1.3.5 Conduction Mechanism in Undoped and Antimony Doped SnO2 Based FSP Gas Sensors

14th International Meeting on Chemical Sensors - IMCS 2012
2012-05-20 - 2012-05-23
Nürnberg/Nuremberg, Germany
1.3 Metal Oxide-based Gas Sensors I
J. Rebholz, C. Jaeschke, M. Hübner, U. Weimar, N. Barsan - Institute of Physical and Theoretical Chemistry, Tübingen University (Germany), D. Pham, L. Mädler - IWT Foundation Institute of Materials Science, University of Bremen (Germany)
105 - 108


The conduction mechanism in highly porous thick film SnO2 sensing layers, obtained by a direct deposition technique using FSP (Flame Spray Pyrolysis), and the influence of different antimony (Sb) doping levels on the electrical properties of the host material is investigated by simultaneous DC electrical resistance and work function changes measurements in various ambient atmospheres.
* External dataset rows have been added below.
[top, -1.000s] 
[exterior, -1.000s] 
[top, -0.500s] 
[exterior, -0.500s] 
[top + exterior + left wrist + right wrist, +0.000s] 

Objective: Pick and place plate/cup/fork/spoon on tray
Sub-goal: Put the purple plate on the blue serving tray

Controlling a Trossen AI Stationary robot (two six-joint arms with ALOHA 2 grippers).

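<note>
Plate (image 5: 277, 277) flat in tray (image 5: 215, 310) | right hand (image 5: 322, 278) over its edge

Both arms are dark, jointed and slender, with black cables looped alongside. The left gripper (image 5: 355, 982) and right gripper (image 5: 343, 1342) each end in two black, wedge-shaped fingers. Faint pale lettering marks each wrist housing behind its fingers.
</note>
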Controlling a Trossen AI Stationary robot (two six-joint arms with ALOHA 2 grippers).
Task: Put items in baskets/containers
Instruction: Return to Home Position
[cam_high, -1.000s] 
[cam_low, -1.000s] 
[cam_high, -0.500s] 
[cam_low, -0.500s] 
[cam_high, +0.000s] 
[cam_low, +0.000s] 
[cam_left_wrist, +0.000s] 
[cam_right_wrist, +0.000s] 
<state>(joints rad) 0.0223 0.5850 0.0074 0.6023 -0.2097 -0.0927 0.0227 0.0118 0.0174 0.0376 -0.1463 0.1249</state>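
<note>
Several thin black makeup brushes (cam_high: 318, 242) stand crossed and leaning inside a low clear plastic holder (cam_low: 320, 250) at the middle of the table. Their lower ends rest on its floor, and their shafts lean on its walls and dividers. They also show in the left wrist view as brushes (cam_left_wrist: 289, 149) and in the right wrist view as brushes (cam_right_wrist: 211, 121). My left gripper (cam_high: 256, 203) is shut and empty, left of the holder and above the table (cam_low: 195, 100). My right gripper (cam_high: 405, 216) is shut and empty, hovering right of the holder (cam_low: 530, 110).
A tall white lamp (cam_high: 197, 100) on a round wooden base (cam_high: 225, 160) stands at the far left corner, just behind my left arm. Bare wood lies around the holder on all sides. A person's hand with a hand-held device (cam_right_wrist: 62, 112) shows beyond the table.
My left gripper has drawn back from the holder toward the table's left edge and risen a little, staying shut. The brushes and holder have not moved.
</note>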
The situation in the case of the undoped FSP-sensors is very similar to the results obtained on polycrystalline thick film layers: we found a seamless transfer of the conduction mechanism from a depletion layer controlled one to the flat band situation and to an accumulation layer controlled one. The switch between these two models directly occurs in the absence of ambient oxygen, indicating that the depletion region is only determined by its adsorption. The degeneration of the semiconductor, in the case of the accumulation layer controlled conduction mechanism, is not observed. The addition of Sb influences the conduction mechanism dramatically due to its effect on the bulk concentration of free charge carriers. In contrast to the undoped FSP-SnO2 sensor there is a direct switch from a conduction mechanism controlled by the depletion layer to the degenerate semiconductor situation that indicates a deep crossing of the Fermi level into the conduction band; moreover an initial upward band bending is observed.